- Work instructions:
Using the material that follows, output exactly the lines from the one containing "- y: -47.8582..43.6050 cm" through the one containing "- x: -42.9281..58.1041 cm", with both ends kept.

────────────────────

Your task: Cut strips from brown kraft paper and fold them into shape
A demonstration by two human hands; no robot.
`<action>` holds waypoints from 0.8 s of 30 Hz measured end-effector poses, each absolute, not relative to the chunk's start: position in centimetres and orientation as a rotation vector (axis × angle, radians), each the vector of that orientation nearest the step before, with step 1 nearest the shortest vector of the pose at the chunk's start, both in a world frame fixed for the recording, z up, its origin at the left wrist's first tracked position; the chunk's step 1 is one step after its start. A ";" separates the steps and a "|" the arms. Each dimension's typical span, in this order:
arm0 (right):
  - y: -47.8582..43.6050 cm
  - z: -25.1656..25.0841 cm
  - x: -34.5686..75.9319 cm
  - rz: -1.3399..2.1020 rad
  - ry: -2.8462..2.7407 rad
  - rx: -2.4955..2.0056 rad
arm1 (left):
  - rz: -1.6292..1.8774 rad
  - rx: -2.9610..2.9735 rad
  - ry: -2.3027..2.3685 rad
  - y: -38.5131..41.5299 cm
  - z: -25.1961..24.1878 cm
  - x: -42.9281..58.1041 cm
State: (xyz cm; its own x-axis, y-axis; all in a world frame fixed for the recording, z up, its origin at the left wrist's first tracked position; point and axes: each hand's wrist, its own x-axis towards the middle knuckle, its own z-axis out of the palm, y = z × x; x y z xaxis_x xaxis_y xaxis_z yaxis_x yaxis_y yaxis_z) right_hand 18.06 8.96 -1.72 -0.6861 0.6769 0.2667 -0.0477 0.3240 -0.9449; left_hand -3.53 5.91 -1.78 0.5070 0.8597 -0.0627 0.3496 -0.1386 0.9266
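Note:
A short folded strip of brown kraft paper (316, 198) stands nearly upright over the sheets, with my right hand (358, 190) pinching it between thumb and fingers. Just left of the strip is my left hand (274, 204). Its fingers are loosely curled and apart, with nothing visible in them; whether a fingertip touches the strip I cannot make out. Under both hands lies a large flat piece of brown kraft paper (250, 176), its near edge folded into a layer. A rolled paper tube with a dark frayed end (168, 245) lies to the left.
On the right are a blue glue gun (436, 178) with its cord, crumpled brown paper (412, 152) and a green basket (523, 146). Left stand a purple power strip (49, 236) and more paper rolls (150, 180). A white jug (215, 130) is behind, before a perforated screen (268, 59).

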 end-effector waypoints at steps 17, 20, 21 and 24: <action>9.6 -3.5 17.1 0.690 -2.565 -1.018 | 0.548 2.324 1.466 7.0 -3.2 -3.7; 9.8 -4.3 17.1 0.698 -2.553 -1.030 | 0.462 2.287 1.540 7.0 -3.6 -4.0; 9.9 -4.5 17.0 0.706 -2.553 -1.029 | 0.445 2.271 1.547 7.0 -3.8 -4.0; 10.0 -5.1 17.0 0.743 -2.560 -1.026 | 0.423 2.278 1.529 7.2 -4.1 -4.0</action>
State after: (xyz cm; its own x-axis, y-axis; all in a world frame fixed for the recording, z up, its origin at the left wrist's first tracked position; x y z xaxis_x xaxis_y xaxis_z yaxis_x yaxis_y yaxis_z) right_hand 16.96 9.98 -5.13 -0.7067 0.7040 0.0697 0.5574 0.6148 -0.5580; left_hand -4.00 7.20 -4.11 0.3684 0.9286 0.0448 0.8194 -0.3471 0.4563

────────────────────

- Answer for the task:
  - y: -47.8582..43.6050 cm
  - z: -25.1656..25.0841 cm
  - x: -34.5686..75.9319 cm
  - rz: -1.3399..2.1020 rad
  - ry: -2.8462..2.7407 rad
  - rx: -2.4955..2.0056 rad
arm1 (left):
  - rz: -1.6292..1.8774 rad
  - rx: -2.9610..2.9735 rad
  - ry: -2.3027..2.3685 rad
  - y: -38.5131..41.5299 cm
  - z: -25.1961..24.1878 cm
  - x: -42.9281..58.1041 cm

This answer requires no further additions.